Least squares fit to a straight line?

[noname1]

I was wondering if someone could explain how to compute the Least squares fit to a straight line

 

[ehild]

You have N experimental points (xi,yi) and you want to fit a straight line y=ax+b across them so that the mean value of the square of the deviations y(xi)-yi is minimum with respect to the parameters a and b
.
$$S=\sum_1^N{(ax_i+b-y_i)^2} = minimum$$

For that, the partial derivatives of S have to be zero. This condition yields two equations for a and b.
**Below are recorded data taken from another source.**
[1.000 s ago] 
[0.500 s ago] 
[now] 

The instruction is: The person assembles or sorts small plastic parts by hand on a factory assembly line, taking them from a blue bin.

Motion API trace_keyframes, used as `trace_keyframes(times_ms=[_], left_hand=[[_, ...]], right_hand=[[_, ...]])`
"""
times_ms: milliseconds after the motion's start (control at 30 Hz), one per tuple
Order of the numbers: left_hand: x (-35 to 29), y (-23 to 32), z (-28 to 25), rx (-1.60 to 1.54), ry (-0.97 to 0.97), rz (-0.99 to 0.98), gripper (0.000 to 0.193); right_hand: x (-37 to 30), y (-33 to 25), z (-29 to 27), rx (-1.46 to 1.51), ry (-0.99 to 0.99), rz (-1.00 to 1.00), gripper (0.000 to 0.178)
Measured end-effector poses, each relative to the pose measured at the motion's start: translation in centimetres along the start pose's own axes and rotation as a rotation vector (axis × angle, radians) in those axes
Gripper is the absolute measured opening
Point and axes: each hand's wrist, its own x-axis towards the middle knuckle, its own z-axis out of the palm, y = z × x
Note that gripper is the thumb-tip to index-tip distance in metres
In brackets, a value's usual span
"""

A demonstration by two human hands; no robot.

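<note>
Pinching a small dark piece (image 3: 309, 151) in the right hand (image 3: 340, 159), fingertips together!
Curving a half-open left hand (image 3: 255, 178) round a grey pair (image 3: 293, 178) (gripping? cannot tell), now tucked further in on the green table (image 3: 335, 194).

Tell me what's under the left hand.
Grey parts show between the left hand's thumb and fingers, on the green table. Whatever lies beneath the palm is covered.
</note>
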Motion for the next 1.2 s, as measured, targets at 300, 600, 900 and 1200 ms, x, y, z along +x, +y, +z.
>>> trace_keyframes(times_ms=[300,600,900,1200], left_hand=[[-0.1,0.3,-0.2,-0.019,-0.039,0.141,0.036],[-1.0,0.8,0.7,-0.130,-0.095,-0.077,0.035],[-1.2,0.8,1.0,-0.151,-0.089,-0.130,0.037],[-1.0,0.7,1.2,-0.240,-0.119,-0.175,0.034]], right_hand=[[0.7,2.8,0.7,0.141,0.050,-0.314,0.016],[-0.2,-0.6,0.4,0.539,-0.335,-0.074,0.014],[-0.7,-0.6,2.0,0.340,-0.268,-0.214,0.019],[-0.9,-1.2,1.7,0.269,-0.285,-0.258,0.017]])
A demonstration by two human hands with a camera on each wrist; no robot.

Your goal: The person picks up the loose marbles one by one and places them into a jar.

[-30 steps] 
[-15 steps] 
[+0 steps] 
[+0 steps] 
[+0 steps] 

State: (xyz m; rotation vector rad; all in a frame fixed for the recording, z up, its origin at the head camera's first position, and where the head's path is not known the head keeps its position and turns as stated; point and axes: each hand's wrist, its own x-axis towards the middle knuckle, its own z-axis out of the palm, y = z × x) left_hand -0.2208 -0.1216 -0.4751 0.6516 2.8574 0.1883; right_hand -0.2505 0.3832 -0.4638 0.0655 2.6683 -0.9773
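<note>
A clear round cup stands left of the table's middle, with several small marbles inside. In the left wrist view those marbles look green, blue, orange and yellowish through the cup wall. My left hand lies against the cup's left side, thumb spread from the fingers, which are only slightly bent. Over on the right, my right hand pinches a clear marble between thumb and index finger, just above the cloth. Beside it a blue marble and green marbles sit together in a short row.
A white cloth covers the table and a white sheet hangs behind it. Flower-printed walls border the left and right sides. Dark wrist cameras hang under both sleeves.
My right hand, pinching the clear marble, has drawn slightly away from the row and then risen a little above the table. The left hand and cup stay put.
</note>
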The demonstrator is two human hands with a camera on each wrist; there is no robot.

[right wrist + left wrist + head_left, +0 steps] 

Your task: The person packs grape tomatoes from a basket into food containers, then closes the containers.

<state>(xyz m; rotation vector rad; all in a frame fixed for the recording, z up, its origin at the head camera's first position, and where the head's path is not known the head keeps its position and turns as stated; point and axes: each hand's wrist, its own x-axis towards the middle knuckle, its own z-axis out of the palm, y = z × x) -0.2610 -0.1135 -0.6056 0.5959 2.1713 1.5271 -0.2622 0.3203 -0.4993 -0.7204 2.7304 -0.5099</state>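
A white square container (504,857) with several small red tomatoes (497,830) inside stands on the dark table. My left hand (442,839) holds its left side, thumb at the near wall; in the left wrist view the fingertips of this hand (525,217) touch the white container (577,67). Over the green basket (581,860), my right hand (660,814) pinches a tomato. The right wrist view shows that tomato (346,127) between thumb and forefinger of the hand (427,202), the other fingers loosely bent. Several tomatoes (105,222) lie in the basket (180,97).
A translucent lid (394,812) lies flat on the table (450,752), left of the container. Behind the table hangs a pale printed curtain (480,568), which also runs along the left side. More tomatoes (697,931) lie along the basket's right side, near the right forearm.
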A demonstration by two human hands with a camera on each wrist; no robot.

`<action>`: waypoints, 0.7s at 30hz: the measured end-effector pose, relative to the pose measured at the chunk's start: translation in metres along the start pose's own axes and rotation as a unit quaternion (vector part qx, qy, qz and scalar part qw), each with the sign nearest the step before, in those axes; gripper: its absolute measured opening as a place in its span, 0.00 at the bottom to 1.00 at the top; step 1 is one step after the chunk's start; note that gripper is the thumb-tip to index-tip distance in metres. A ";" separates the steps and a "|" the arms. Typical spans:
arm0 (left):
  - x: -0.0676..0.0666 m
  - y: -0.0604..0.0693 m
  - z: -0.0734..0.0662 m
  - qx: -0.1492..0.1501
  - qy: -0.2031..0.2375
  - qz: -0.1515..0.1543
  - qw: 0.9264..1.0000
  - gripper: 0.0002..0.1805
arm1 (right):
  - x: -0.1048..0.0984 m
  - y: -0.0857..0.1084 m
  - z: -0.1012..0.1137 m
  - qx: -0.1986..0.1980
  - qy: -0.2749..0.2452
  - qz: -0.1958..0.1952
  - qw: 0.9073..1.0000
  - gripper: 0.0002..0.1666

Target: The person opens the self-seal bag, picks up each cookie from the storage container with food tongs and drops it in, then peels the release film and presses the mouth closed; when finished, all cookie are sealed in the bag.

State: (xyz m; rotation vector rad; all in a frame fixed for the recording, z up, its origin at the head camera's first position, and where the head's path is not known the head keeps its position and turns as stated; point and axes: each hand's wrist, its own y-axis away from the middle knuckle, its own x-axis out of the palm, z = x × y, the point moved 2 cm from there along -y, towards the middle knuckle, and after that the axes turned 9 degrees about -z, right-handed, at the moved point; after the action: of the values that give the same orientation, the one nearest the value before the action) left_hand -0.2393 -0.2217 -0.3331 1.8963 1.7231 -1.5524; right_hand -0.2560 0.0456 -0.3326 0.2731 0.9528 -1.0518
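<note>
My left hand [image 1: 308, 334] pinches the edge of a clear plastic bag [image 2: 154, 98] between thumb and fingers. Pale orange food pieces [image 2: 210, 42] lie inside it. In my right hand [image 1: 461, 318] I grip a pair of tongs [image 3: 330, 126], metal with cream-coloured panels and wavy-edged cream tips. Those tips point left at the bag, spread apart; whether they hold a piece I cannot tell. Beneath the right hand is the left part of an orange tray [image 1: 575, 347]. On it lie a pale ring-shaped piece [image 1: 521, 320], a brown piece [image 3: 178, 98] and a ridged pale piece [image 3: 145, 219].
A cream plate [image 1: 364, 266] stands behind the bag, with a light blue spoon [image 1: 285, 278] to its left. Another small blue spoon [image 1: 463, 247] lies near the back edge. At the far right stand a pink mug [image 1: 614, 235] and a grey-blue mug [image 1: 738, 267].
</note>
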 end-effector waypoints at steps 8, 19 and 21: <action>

$$\partial S /\partial a=\sum_1^N{2(ax_i+b-y_i)x_i}=0$$
$$\partial S /\partial b=\sum_1^N{2(ax_i+b-y_i)}=0$$

Rearranging the equations:

$$a\sum_1^N{x_i^2}+b\sum_1^N{x_i}=\sum_1^N{x_i y_i}$$

$$a\sum_1^N{x_i}+N b=\sum_1^N{y_i}$$

Solve for a and b.

ehild

 

[noname1]

i have solved it and got this

y = 46.3x+(-61.8)

my question is now, i plotted my points on a table on paper but how do i make the straight line?

 

[ehild]

Just calculate two points of your equation, put them onto the plot and connect them with a straight line :)

ehild

 

[noname1]

how didnt i think of that duhhh lol, one more question now how do i calculate g from the slope?